___ PROVIDED DATA ___
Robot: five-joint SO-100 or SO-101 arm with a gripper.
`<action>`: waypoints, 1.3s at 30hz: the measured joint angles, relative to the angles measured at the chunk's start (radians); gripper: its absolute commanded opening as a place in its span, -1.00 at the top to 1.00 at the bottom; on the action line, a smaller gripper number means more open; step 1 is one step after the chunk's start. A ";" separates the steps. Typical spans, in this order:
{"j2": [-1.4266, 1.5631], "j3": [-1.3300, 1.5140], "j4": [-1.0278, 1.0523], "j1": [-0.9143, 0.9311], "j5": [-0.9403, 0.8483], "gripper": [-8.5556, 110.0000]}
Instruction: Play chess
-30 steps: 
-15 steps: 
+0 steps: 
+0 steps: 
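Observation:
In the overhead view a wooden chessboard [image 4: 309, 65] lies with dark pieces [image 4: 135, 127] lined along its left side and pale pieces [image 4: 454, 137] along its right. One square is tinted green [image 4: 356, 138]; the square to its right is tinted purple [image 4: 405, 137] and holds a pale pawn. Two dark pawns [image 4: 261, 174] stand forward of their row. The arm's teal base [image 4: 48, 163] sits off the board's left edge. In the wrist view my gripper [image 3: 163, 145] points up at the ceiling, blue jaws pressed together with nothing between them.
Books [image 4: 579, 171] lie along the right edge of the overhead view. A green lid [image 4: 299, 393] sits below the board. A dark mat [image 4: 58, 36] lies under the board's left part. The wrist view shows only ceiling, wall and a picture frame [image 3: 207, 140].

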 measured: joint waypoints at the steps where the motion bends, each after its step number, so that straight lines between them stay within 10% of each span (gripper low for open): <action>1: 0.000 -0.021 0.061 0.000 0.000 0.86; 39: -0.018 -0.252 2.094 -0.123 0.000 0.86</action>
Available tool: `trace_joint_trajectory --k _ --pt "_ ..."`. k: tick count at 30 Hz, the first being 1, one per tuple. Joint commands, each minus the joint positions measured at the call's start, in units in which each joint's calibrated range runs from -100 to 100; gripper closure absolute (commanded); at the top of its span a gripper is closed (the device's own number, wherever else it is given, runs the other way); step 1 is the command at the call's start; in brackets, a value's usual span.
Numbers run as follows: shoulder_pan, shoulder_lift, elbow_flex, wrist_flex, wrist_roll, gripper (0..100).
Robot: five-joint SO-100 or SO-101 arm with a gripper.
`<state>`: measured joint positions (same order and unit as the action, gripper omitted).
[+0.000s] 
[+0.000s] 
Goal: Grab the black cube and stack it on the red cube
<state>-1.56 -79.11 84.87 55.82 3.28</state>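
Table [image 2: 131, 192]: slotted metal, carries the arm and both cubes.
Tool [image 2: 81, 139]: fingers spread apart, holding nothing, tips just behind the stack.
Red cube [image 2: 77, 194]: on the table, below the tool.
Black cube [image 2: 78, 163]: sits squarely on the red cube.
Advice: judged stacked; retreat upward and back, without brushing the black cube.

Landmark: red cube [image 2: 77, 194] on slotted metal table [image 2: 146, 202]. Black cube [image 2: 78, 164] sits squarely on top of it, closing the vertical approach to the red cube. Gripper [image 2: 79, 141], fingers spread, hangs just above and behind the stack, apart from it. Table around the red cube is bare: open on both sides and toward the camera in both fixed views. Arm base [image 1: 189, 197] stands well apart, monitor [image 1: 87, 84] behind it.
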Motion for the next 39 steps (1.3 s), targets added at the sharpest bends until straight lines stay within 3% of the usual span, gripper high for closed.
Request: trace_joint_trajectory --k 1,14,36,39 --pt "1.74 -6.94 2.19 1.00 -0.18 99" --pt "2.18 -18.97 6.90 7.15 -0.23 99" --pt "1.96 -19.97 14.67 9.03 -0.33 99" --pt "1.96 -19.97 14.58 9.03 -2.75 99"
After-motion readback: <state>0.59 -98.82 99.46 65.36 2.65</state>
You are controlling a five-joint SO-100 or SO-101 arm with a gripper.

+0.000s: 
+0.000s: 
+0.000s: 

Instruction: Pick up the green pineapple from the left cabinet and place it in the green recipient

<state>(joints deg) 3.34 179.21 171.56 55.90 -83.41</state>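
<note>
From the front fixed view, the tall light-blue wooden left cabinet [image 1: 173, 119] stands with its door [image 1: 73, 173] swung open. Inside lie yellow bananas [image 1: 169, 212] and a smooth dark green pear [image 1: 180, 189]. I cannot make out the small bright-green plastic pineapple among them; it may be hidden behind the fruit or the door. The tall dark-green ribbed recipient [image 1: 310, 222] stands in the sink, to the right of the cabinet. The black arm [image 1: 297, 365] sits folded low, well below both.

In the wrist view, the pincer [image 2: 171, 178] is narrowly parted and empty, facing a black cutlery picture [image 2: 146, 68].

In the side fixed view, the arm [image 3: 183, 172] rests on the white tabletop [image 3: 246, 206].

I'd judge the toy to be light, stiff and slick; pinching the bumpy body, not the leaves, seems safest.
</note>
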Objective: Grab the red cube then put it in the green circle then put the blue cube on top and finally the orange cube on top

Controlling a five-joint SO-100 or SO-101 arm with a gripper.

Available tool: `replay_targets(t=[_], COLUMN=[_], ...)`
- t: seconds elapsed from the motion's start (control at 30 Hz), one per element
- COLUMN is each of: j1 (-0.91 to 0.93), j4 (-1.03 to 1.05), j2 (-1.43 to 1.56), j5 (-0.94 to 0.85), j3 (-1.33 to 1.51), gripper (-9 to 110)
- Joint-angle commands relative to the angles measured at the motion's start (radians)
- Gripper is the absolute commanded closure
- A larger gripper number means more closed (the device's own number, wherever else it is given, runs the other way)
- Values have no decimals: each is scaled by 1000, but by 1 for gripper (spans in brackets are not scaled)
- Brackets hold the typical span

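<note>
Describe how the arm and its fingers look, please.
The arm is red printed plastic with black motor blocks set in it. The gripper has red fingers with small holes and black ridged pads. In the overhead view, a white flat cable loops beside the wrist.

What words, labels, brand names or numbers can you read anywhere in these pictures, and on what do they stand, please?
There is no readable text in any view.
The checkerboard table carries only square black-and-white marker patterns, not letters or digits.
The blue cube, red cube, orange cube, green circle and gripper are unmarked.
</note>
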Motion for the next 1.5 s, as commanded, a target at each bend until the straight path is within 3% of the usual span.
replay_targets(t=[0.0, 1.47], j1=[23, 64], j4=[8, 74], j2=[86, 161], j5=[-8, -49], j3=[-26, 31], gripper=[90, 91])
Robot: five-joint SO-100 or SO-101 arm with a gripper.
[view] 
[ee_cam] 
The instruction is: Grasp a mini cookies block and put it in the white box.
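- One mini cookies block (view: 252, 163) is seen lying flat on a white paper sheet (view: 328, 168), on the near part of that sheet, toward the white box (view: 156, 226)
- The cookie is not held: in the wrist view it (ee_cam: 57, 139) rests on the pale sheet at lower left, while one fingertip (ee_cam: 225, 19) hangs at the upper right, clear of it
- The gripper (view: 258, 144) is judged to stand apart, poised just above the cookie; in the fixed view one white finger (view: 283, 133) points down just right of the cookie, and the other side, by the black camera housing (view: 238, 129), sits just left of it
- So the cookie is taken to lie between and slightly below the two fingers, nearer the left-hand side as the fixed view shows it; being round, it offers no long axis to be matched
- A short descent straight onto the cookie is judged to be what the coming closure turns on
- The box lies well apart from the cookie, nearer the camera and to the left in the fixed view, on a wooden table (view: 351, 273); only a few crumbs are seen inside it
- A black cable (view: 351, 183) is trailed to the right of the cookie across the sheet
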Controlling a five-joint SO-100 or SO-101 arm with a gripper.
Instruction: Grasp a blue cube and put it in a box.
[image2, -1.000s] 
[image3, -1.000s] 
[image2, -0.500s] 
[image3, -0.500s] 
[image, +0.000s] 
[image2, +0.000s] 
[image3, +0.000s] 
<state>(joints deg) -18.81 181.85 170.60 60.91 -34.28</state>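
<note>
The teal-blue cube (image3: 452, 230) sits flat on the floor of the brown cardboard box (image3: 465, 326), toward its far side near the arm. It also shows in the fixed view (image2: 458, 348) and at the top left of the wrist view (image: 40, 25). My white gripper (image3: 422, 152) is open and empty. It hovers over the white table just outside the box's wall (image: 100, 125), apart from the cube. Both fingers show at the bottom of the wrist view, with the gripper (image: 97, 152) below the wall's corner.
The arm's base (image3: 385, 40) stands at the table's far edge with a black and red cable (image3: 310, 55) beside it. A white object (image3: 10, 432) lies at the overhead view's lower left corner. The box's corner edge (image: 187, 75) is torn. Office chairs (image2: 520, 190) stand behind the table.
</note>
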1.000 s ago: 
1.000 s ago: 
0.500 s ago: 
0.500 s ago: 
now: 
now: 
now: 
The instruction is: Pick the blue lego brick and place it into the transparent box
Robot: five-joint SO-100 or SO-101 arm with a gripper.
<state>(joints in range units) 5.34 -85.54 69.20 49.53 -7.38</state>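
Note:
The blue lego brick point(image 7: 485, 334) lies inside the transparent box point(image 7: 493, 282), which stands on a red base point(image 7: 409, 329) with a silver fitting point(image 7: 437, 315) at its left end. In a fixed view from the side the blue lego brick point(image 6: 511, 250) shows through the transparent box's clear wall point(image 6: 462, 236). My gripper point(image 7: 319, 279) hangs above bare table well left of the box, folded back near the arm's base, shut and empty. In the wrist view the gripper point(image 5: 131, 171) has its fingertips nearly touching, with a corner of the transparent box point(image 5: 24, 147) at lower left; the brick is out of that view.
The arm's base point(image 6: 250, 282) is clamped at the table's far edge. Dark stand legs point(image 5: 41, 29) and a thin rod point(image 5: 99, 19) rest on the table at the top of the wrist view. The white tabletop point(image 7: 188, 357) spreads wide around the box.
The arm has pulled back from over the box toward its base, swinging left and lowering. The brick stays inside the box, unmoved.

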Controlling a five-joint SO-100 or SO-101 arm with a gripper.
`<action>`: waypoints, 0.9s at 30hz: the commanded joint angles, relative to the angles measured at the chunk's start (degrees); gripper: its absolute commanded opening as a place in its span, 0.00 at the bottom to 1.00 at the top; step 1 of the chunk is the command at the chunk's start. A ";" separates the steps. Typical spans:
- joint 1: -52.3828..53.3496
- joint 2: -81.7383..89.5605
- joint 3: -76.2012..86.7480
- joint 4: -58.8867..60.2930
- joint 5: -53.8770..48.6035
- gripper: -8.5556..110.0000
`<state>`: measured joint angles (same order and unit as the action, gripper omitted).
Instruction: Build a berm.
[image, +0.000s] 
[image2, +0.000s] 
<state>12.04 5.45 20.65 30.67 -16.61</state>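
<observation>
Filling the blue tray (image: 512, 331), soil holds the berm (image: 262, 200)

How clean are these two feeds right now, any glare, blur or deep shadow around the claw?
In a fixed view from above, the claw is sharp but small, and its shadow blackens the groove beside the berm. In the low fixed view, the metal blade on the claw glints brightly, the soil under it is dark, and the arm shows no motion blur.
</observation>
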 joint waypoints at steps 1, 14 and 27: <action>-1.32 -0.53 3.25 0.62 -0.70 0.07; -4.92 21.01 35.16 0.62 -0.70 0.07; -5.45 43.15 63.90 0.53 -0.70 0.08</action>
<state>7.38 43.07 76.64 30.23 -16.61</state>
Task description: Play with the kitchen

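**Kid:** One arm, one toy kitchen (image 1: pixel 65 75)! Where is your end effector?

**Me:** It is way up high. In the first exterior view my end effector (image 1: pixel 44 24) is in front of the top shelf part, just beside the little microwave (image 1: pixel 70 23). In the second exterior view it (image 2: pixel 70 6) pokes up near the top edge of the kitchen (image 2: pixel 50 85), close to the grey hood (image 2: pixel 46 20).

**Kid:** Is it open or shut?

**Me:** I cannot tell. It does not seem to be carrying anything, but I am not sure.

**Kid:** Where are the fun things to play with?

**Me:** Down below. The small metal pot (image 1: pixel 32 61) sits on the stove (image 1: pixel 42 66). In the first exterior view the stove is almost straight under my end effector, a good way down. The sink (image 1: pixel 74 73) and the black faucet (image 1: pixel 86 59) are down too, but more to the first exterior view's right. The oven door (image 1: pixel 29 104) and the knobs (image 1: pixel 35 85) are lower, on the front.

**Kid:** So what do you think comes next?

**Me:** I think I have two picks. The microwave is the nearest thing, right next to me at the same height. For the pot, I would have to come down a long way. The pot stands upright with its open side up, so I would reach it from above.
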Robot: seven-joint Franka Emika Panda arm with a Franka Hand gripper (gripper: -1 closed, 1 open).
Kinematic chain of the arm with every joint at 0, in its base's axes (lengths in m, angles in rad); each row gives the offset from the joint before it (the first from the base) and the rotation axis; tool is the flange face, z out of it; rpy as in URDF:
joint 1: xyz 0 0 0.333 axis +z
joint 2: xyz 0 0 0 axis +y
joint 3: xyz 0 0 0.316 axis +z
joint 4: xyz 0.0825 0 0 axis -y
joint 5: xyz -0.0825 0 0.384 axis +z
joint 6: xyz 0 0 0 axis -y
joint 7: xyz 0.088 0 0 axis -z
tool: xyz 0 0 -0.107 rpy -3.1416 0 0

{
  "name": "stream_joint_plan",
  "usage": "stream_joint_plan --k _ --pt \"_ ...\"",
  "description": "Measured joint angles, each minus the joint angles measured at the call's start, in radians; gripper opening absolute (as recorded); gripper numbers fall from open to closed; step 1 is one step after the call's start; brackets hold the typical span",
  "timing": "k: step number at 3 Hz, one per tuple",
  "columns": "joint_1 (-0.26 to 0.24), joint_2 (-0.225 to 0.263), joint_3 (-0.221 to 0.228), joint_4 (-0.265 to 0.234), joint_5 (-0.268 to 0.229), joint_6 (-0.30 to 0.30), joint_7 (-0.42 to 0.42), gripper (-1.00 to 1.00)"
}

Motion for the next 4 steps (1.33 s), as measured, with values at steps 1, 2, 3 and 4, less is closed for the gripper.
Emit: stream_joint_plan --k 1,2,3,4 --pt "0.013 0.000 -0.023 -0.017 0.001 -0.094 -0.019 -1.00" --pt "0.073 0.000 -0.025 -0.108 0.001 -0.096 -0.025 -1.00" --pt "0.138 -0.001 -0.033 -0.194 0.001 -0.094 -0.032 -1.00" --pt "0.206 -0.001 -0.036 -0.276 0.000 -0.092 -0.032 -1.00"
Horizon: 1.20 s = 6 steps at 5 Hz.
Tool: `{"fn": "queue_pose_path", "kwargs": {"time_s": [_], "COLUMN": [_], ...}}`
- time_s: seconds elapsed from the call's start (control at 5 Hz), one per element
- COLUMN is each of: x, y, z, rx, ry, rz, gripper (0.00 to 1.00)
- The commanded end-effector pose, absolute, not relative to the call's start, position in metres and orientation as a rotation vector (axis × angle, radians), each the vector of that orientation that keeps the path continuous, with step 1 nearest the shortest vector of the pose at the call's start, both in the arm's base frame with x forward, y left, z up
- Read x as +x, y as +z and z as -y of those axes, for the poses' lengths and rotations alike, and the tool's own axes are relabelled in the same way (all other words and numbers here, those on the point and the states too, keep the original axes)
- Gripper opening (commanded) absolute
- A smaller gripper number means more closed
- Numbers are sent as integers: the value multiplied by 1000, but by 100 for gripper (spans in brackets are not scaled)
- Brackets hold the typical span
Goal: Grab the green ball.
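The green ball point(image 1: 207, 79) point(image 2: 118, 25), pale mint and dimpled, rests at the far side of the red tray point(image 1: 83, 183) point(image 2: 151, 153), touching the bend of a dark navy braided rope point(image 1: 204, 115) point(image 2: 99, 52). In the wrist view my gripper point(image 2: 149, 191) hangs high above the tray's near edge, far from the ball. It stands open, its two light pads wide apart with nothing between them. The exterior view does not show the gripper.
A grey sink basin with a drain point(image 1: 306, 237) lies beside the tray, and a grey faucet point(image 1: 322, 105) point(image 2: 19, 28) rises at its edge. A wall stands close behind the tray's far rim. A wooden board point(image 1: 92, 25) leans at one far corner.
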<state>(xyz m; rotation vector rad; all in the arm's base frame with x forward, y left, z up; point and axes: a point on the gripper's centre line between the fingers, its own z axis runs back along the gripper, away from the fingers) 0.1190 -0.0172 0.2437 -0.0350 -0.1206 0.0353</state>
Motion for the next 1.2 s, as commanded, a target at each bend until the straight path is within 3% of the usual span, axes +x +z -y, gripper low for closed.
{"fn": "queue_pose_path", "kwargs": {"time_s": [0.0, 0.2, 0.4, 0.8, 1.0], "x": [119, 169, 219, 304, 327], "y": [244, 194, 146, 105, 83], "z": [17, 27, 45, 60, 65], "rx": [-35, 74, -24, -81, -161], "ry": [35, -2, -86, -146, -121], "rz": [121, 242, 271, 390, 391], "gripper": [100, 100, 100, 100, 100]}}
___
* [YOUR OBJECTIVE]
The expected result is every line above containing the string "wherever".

* [WRITTEN REPLY]
Available tool: `trace_joint_trajectory --k _ --pt "_ ..."`. k: tick count at 30 Hz, the first being 1, one per tuple. Joint commands, each minus the joint positions measured at the call's start, in units in which each joint's calibrated range runs from -100 to 100; gripper closure absolute (commanded); at the top of its span a gripper is closed (the device's own number, wherever else it is given, runs the other way); step 1 is the command at the call's start; in brackets, a value's usual span.
- A larger gripper number means more closed (the device's own number, wherever else it is given, runs the other way)

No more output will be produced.